— PROBLEM TO WORK ON —
Within the material, how many of the lines include the word "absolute"? State only that number.

— DATA SHOWN —

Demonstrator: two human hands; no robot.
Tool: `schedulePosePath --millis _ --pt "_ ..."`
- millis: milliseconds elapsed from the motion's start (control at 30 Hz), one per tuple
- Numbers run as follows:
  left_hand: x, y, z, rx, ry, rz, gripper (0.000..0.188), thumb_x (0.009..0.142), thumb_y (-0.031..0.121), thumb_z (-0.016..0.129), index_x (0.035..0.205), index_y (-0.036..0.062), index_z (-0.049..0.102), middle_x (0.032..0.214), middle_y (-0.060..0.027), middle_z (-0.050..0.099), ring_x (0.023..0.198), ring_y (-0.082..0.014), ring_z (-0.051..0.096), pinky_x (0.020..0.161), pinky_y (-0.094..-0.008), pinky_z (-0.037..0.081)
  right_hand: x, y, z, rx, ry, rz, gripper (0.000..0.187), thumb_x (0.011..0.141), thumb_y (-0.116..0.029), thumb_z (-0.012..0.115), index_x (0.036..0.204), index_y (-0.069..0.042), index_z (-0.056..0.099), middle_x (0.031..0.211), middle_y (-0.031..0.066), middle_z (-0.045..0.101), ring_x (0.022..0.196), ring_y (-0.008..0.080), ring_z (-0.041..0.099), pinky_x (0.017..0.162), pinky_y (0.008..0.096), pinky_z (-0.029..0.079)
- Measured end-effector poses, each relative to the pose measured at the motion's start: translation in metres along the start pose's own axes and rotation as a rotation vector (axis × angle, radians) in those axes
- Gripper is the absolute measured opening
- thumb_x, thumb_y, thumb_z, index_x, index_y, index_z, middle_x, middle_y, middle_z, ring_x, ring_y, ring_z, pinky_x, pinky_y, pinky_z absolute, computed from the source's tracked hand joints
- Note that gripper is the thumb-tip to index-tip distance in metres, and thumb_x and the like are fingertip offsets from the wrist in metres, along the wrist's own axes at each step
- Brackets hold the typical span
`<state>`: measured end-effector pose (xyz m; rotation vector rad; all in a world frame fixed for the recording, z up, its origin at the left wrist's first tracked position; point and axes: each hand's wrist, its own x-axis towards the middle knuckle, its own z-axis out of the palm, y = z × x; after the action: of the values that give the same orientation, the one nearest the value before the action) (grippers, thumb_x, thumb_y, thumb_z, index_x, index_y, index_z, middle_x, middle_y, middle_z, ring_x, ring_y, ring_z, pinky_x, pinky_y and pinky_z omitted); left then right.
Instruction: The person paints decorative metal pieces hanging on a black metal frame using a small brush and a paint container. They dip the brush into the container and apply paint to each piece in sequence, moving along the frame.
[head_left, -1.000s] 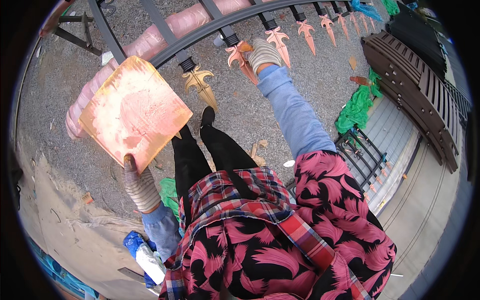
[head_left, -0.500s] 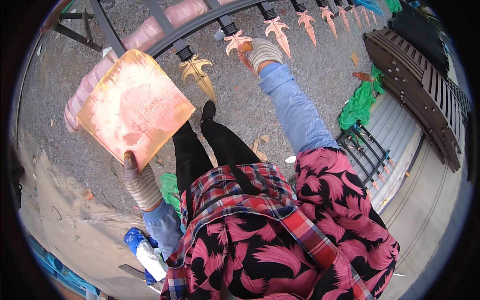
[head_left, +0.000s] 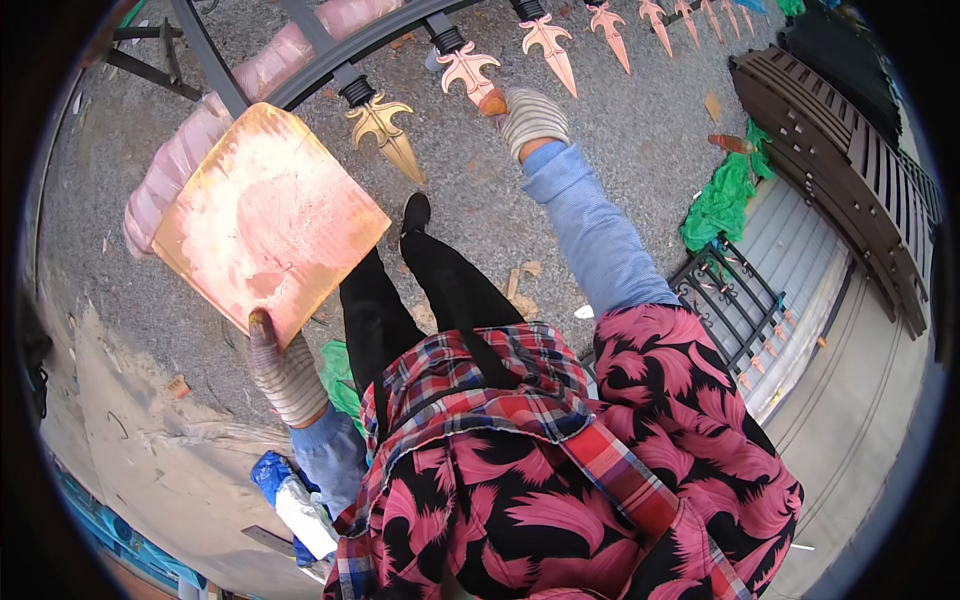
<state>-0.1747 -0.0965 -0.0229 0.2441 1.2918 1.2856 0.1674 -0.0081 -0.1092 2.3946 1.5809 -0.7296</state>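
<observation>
My left hand, in a striped, stained glove, grips the near corner of a square, flat board smeared with wet pink-copper paint, its thumb on top. My right hand, gloved alike with brown-stained fingertips, closes round the tip of a copper-pink spear finial. Whether a small applicator is also in those fingers is hidden. The finial belongs to a dark metal fence panel. Left of it, another spear finial is gold; several farther right, such as the neighbouring finial, are copper-pink.
Pink plastic-wrapped roll lies under the panel. At right are stacked brown slatted panels, green netting and a black railing with copper tips. A blue and white bag lies at lower left on the ground.
The fence and its finials have shifted slightly up and left in view. My right hand sits a little lower on the finial, its fingertips now at the tip. The board stays in my left hand.
</observation>
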Motion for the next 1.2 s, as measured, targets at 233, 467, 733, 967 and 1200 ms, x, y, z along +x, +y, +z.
schedulePosePath --millis 233,467,733,967,1200 --pt "-0.006 0.001 -0.008 -0.009 0.025 -0.005 0.053 0.077 0.021 0.059 0.119 -0.0050 0.038 0.119 -0.0108 0.045 0.110 -0.0204 0.042 0.099 -0.0347 0.028 -0.007 0.033 0.002 0.032 0.057 0.071 0.030 0.065 -0.023 0.069 0.090 -0.007 0.062 0.081 0.0134 0.062 0.076 0.0287 0.059 0.068 0.0359 0.046" --pt "0.002 0.014 -0.009 0.056 -0.039 -0.020 0.056 0.077 0.021 0.060 0.120 -0.0052 0.037 0.119 -0.0110 0.045 0.110 -0.0208 0.041 0.099 -0.0351 0.027 0.009 -0.033 -0.014 0.154 0.330 0.076 0.023 0.065 -0.030 0.067 0.078 -0.011 0.066 0.076 0.0138 0.062 0.072 0.0298 0.060 0.065 0.0379 0.048" --pt "0.021 0.018 -0.031 0.138 -0.014 -0.069 0.058 0.077 0.024 0.060 0.121 -0.0049 0.036 0.120 -0.0110 0.044 0.111 -0.0209 0.040 0.100 -0.0355 0.026 0.051 -0.026 0.044 -0.134 0.365 0.056 0.023 0.071 -0.029 0.062 0.082 -0.010 0.066 0.081 0.0130 0.063 0.074 0.0279 0.061 0.066 0.0362 0.048" --pt "0.019 0.022 -0.029 0.129 -0.002 -0.039 0.058 0.077 0.026 0.061 0.120 -0.0046 0.037 0.119 -0.0109 0.045 0.110 -0.0205 0.041 0.100 -0.0350 0.027 0.040 0.021 -0.005 -0.077 0.143 0.237 0.031 0.070 -0.029 0.065 0.093 -0.008 0.062 0.089 0.0147 0.062 0.081 0.0291 0.060 0.069 0.0371 0.049" --pt "0.020 0.022 -0.028 0.112 -0.002 -0.061 0.057 0.076 0.024 0.061 0.120 -0.0043 0.037 0.118 -0.0104 0.045 0.110 -0.0200 0.041 0.099 -0.0336 0.027 0.048 0.035 -0.002 -0.081 0.240 0.270 0.032 0.070 -0.029 0.064 0.091 -0.005 0.060 0.084 0.0158 0.061 0.078 0.0313 0.059 0.069 0.0391 0.048"
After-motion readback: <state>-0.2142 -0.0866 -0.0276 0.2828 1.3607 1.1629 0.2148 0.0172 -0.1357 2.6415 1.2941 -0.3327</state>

— EXERCISE RESPONSE —
2